Return every line of the listing below, unchanged, from its first line to the line holding "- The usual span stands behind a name", that line included.
#### DATA BLOCK ####
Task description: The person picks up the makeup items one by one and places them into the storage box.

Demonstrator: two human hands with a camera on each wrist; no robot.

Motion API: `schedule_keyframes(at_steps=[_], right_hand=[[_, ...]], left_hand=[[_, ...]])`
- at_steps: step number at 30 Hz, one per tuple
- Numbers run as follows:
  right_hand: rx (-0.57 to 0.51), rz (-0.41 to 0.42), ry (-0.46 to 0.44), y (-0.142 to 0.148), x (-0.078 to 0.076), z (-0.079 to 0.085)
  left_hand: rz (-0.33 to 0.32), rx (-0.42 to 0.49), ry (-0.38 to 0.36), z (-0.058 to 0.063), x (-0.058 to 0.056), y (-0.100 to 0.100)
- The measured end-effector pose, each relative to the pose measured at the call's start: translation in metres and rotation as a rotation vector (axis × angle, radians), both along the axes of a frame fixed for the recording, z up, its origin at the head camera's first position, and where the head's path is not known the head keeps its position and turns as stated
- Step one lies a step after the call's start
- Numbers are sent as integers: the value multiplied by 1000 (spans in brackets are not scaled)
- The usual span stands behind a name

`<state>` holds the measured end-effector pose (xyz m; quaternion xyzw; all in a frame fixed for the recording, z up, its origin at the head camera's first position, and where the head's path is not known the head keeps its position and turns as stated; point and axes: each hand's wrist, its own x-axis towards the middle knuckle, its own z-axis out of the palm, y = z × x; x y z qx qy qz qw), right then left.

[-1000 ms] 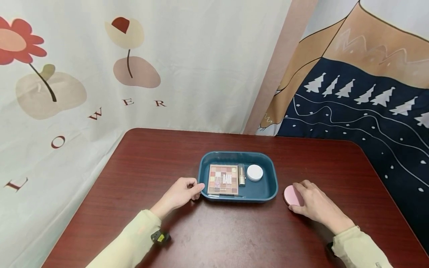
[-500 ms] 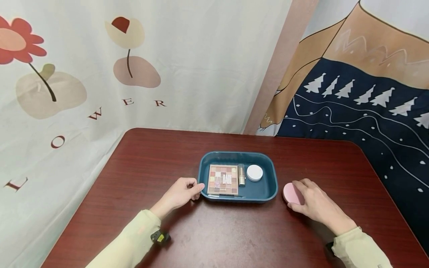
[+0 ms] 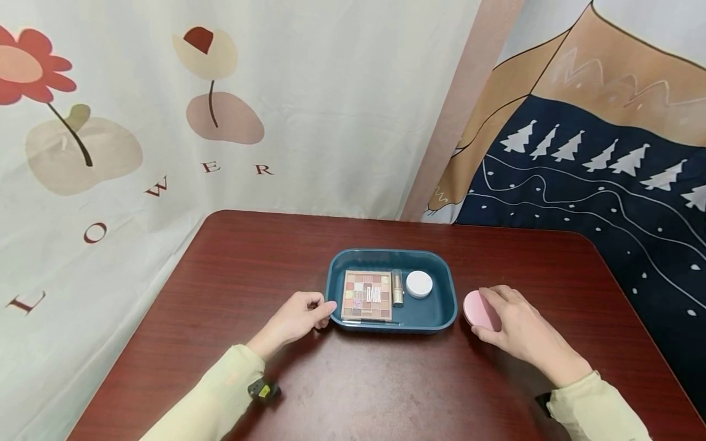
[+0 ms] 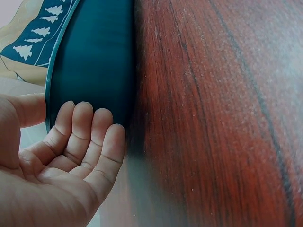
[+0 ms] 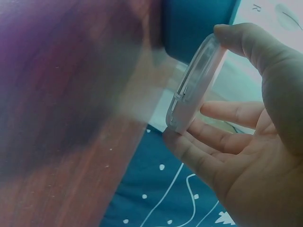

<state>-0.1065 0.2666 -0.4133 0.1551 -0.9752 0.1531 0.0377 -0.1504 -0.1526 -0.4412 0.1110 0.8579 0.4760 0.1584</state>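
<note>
A blue tray (image 3: 397, 327) stands on the table, and my left hand (image 3: 298, 317) pinches its left rim at the near corner. In the left wrist view the thumb lies inside the rim and the fingertips (image 4: 83, 113) press the outer wall. To the right of the tray my right hand (image 3: 515, 324) grips a round pink compact (image 3: 481, 311) by its edges, between thumb and fingers. The right wrist view shows the compact (image 5: 196, 85) edge-on, raised from the table. In the tray lie an eyeshadow palette (image 3: 366, 296), a lipstick (image 3: 398, 288) and a round white-lidded jar (image 3: 419, 285).
A thin stick-like item (image 3: 369, 322) lies along the tray's near inner wall. The dark red wooden table (image 3: 386, 386) reaches back to a white printed curtain (image 3: 331, 122). A navy cloth with white trees (image 3: 579, 177) hangs at the right.
My right hand has lifted the pink compact and shifted it slightly up and left, closer to the tray. The left hand and the tray have stayed in place.
</note>
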Motion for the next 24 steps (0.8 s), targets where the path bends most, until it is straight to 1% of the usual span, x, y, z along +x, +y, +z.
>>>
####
RESULT OF THIS EXERCISE:
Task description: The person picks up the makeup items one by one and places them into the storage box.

Demonstrator: two human hands with a camera on each wrist; no robot.

Motion API: `schedule_keyframes(at_steps=[_], right_hand=[[_, ...]], left_hand=[[_, ...]])`
- at_steps: step number at 30 Hz, one per tuple
- Numbers run as follows:
  right_hand: rx (-0.57 to 0.51), rz (-0.41 to 0.42), ry (-0.46 to 0.44), y (-0.142 to 0.148), x (-0.078 to 0.076), z (-0.079 to 0.085)
  left_hand: rz (-0.33 to 0.32), rx (-0.42 to 0.49), ry (-0.38 to 0.36), z (-0.058 to 0.063), x (-0.058 to 0.056), y (-0.100 to 0.100)
- The measured end-effector pose, each relative to the pose measured at the call's start: translation in metres and rotation as a rotation vector (axis × angle, radians), both along the axes of a frame fixed for the recording, z up, its origin at the head camera's first position, and where the head's path is not known the head keeps its position and turns as stated
- Step one lies a step after the call's start
- Numbers are sent as integers: the value multiplied by 1000 (spans in brackets are not scaled)
- The usual span stands behind a name

This exercise requires no further output.